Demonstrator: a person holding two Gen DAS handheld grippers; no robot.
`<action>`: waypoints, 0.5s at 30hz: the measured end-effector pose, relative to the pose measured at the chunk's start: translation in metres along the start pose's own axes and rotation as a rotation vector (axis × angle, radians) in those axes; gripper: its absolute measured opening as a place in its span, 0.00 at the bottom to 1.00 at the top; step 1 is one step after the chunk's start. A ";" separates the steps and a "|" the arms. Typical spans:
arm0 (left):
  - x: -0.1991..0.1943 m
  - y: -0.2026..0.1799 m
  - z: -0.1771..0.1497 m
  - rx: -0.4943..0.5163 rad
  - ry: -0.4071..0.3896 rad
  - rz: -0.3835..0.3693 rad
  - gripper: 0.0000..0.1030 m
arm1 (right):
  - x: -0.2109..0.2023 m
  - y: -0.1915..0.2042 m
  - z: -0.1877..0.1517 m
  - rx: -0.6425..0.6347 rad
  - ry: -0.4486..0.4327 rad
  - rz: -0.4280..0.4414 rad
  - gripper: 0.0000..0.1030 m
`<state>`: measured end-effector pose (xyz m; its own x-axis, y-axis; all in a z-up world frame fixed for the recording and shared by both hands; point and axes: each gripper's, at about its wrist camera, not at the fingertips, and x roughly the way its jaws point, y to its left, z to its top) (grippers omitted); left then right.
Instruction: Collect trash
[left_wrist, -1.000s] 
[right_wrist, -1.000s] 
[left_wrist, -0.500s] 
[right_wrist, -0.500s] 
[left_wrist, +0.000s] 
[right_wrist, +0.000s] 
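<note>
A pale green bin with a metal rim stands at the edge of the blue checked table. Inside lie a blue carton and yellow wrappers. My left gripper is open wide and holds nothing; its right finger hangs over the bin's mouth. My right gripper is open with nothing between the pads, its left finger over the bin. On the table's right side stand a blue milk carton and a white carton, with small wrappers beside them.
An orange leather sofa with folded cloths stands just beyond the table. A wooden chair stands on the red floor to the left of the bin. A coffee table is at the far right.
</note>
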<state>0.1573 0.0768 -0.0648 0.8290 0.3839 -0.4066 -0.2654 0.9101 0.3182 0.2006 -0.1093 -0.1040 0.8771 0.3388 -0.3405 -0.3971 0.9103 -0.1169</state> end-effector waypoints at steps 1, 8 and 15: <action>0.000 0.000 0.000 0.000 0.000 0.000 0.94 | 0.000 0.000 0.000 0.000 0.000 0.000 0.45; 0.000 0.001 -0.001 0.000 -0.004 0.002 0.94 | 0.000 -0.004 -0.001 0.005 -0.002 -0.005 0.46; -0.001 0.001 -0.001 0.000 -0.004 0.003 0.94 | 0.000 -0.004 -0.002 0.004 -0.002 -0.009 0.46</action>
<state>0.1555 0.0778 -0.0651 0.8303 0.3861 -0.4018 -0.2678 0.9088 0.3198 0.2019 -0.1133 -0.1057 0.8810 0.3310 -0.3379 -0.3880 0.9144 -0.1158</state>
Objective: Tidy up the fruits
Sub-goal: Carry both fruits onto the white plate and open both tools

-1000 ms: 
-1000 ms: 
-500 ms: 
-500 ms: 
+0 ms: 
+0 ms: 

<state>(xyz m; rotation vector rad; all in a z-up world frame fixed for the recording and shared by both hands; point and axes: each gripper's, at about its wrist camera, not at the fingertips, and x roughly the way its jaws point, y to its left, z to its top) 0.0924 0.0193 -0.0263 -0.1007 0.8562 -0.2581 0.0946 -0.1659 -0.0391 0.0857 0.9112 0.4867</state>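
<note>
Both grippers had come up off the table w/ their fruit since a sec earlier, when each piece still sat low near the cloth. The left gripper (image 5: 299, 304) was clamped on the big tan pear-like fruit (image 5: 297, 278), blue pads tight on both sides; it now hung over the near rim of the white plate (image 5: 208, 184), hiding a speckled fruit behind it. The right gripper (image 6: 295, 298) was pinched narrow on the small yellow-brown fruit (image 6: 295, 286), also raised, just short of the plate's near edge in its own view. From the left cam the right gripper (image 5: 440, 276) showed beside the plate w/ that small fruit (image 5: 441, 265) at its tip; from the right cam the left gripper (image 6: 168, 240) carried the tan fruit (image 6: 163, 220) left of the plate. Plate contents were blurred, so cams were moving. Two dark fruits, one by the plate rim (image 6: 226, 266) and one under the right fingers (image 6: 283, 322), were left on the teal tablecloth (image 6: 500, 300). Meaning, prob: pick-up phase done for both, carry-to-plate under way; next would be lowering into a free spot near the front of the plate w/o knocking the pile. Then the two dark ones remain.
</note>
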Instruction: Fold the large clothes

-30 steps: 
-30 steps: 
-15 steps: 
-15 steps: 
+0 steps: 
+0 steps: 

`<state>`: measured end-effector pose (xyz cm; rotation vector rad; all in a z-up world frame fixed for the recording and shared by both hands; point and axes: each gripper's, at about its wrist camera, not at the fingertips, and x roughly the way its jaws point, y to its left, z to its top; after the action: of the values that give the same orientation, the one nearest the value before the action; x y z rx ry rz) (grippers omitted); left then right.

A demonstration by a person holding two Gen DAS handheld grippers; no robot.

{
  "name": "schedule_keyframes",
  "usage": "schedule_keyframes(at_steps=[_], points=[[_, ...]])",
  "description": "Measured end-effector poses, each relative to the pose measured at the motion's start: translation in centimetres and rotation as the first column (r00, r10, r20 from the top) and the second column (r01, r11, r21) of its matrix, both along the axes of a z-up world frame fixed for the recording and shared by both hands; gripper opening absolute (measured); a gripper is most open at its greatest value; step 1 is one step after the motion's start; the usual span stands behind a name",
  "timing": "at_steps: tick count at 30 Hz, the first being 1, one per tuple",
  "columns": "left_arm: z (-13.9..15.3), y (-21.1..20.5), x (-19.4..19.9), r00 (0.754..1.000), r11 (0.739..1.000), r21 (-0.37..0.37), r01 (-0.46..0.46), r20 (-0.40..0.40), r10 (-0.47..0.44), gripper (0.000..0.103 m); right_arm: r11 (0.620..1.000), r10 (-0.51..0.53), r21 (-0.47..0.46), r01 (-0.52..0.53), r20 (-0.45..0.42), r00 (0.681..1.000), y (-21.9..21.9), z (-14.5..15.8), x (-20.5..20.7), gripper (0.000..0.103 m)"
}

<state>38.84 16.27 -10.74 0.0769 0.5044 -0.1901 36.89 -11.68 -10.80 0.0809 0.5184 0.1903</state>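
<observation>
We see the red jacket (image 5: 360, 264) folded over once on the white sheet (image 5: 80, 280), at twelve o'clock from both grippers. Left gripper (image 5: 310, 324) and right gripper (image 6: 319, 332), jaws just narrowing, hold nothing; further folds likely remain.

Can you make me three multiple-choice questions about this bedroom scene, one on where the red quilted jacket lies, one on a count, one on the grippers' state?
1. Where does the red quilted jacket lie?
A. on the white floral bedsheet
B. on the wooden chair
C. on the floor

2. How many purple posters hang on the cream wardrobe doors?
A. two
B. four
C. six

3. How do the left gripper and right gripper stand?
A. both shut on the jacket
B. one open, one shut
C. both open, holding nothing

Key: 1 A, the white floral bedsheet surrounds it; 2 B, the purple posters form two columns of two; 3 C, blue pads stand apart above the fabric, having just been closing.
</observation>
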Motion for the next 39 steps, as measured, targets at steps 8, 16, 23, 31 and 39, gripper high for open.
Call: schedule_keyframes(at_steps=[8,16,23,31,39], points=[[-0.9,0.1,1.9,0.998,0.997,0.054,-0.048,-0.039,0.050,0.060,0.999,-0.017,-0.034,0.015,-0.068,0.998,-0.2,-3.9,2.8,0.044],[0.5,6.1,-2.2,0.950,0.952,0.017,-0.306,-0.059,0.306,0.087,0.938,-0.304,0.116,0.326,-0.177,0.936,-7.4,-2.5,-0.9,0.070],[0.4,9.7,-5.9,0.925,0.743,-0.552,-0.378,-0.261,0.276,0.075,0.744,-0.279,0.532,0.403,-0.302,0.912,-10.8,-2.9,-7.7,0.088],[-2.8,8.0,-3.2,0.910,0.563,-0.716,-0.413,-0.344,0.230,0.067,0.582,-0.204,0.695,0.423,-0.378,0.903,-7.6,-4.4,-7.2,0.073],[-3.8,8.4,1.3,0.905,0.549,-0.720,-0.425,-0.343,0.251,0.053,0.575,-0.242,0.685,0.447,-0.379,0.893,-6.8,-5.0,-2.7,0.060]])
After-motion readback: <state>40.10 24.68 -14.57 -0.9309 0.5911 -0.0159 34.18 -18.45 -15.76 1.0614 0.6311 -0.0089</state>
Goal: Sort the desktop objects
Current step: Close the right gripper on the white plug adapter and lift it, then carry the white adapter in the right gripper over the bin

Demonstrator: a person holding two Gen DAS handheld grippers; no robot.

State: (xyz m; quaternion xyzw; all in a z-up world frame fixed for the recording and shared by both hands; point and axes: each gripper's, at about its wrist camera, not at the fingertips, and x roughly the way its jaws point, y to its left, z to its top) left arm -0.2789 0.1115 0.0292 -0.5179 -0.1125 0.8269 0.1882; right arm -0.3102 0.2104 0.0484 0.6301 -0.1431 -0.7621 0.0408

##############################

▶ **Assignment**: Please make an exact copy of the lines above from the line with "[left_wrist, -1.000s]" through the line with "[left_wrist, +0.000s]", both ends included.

▶ **Exercise result**:
[left_wrist, -1.000s] 
[right_wrist, -1.000s] 
[left_wrist, -0.500s] 
[right_wrist, -0.500s] 
[left_wrist, +0.000s] 

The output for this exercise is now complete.